Guide to R for SCU Economics Students, v. 3.0
Panel data sets combine cross-section and time-series elements. Units of observation, such as individuals or states, are observed repeatedly over time. Special regression techniques for analyzing panel data allow us to control for characteristics of the cross-section units that do not vary over time and are not observable as variables in the data. A common way to do this is to estimate a model with fixed effects. As we shall see, fixed effects are essentially equivalent to including a separate dummy variable for each cross-section entity (but one).
Our example here looks at the effect of alcohol taxes on traffic fatalities, using state-by-time data. Does raising the tax on beer reduce drunk driving deaths? The tutorial follows closely the analysis presented in Chapter 10 of Stock and Watson, Introduction to Econometrics. A convenient package, called plm, makes it easy to run fixed-effects (FE) models in R, as well as make some corrections to get correct standard errors on the coefficients.
To get started, start RStudio and open the script t_panel.R in your script editor. Edit the setwd(…) command for your working directory. Check the list of packages in the library commands and make sure you have installed all of them. Then run the script from the top through the data section.
In section (1) of the script, note that there are three functions to calculate correct standard errors for different regression procedures. We will be discussing and applying these functions as needed when we create tables of regression results.
The data set is imported from a package called AER, and is the same data used by S&W throughout chapter 10. Take a look quick look at the data by clicking on Fatalities under Data in the Workspace (upper right panel). Note the structure of the data. The first seven rows are observations for the state of Alabama (state=“al”), one observation for each year 1982-1988. Definitions of the variables can be obtained by searching on Fatalities under the Help tab.
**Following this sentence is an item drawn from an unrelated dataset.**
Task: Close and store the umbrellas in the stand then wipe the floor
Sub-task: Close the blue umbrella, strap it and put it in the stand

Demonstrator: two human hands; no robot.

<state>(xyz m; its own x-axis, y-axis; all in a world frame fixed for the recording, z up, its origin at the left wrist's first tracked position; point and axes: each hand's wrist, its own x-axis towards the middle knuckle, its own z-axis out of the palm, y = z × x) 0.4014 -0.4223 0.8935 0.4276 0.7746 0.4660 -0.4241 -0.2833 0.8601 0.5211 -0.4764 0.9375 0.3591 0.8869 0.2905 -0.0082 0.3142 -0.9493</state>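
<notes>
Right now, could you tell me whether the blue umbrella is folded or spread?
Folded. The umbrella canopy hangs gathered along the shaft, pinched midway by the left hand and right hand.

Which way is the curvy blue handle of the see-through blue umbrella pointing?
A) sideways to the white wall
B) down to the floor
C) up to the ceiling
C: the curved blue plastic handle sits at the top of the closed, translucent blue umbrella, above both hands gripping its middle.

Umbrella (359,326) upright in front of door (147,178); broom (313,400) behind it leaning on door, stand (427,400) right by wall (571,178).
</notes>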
To replicate the regression results in S&W, we create a new variable for traffic fatalities per 10,000 population, which is called fatality_rate here.
Now look at the results of the stargazer command (descriptive statistics). Why is N = 336? Why is per capital income so low (average < $14,000)?
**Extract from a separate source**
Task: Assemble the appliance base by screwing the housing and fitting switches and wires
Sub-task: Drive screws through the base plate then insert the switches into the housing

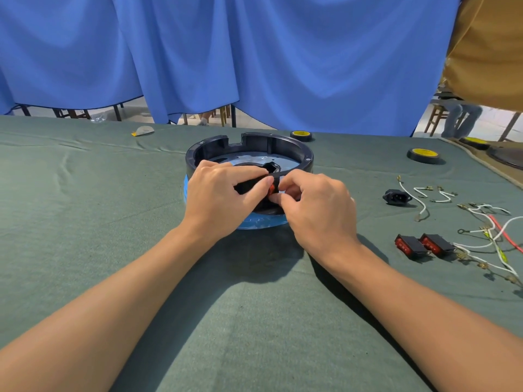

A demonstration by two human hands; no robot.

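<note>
A round black appliance base housing (283, 148) stands on a blue ring (260, 223) in the middle of the green table. My left hand (218, 199) grips the housing's near wall, thumb pressing a red rocker switch (272, 189) set in that wall. My right hand (317, 210) pinches the same switch from the right. Most of the switch is hidden by my fingers. Two more red switches (424, 246) lie at the right, beside a black power socket (397, 197) and loose white and red wires (492, 233).
Two tape rolls with yellow cores (423, 155) (301, 135) lie behind and to the right of the housing. A small white scrap (144, 130) rests at the back left. A blue curtain hangs behind the table. Another person's clothing shows at the top right.
</note>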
Our question is whether fatality rates were affected by the beer tax in a state. Before proceeding, make sure you can offer a simple argument for why an increase in the beer tax might be expected to reduce traffic fatalities. Your explanation should include a supply-and-demand diagram.
Is it true? Let’s start, as S&W do, by plotting the relationship between the beer tax (X) and the fatality rate (Y) in levels of the variables, for a cross-section of states at the beginning and ending years of the data set, 1982 and 1988. The qplot commands do this and add a regression line. Run each plot and look at the relationship in each case. Are you surprised?
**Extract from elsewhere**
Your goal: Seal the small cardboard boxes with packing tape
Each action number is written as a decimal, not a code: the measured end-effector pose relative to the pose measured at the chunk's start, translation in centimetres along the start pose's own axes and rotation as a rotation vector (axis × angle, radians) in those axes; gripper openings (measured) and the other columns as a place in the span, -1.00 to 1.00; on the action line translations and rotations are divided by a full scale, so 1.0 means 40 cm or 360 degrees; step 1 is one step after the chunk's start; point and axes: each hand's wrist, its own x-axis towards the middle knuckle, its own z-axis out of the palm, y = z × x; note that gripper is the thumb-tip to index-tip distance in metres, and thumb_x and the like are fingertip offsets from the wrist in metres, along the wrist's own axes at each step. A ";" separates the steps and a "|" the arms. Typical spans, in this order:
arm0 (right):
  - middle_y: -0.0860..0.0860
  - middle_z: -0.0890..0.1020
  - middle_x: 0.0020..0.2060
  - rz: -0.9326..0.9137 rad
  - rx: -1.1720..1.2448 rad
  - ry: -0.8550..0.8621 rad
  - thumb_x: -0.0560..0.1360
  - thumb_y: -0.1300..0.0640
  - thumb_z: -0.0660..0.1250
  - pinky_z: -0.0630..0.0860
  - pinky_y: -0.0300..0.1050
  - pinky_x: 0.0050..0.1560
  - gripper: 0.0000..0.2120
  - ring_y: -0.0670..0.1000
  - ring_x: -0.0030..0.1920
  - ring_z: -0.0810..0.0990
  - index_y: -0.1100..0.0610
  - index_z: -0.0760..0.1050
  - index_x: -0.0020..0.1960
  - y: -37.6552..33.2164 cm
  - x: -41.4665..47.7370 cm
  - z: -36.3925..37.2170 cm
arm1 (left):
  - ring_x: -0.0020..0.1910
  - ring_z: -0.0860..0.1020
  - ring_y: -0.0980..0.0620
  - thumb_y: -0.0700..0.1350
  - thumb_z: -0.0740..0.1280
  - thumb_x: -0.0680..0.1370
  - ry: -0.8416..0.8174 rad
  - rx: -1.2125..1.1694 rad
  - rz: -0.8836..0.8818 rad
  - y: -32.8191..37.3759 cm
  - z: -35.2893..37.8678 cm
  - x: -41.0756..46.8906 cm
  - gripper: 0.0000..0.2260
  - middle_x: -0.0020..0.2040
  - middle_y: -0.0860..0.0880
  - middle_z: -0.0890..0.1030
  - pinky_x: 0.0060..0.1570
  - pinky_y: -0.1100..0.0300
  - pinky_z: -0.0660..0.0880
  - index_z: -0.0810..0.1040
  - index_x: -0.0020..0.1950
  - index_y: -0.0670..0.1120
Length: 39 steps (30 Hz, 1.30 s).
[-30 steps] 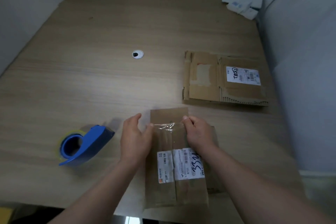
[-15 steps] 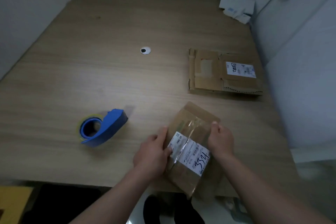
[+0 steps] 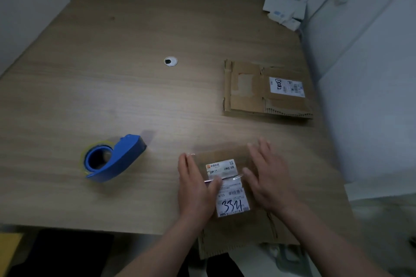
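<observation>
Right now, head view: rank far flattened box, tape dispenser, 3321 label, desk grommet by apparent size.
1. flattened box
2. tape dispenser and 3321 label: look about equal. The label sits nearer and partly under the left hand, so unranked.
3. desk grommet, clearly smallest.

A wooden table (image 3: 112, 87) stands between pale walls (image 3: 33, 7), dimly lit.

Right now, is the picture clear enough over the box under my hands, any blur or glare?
Head view: dim and shadowy overall; the right hand is smeared by motion blur, the left hand sharper; a thin glint runs along the tape strip on the box; the handwritten number on its label is readable.
</observation>
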 end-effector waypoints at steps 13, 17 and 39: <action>-0.06 0.48 0.35 0.0565 0.0328 -0.0265 0.24 -0.60 0.25 0.47 0.00 0.18 -0.02 0.01 0.28 0.49 -0.10 0.18 0.49 0.054 0.046 -0.026 | 0.55 0.12 -0.07 0.33 0.27 0.51 0.0076 0.0657 0.0180 0.086 -0.010 0.140 -0.25 0.60 0.00 0.09 0.38 -0.09 0.29 0.06 0.57 0.07; 0.00 0.23 0.56 0.0435 0.0371 -0.0327 0.43 -0.42 0.28 0.30 0.02 0.45 -0.03 0.04 0.52 0.25 -0.02 -0.08 0.62 0.044 0.077 -0.040 | 0.46 0.30 -0.11 0.13 0.25 0.61 0.0009 0.0120 -0.0068 0.035 0.029 0.122 -0.54 0.56 -0.10 0.13 0.31 0.05 0.36 0.32 0.47 0.02; 0.10 0.43 0.45 0.0545 0.1208 -0.0761 0.70 -0.14 0.02 0.25 0.07 0.50 -0.52 0.10 0.44 0.38 0.08 0.35 0.51 0.023 0.334 0.003 | 0.24 0.44 0.07 0.08 0.15 0.67 0.0339 -0.0532 -0.0453 0.079 0.084 0.193 -0.61 0.40 -0.01 0.38 0.34 0.01 0.40 0.38 0.47 0.00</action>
Let’s run the regressions for 1982 and 1988 and put them in a table. Make sure you understand the details, including the data subset command, and the se=list(...) correction in stargazer. Then interpret the results. For example, is the slope significantly different from zero?
# Simple regressions for 1982 and 1988 cross sections, as in SW
reg1982 = lm(fatality_rate ~ beertax,
data = subset(Fatalities, year==1982))
reg1988 = lm(fatality_rate ~ beertax,
data = subset(Fatalities, year==1988))
stargazer(reg1982, reg1988,
se=list(cse(reg1982),cse(reg1988)),
title="Simple cross-section regressions", type="text",
column.labels=c("1982", "1988"),
df=FALSE, digits=4)We have a puzzling finding here, namely that states with higher beer taxes tend to actually have higher traffic fatality rates. Of course we have not controlled for anything, so maybe there is omitted variable bias (OVB)– namely, there is something else about the states with high beer taxes that is correlated with traffic deaths. Can you think of what such an OV might be?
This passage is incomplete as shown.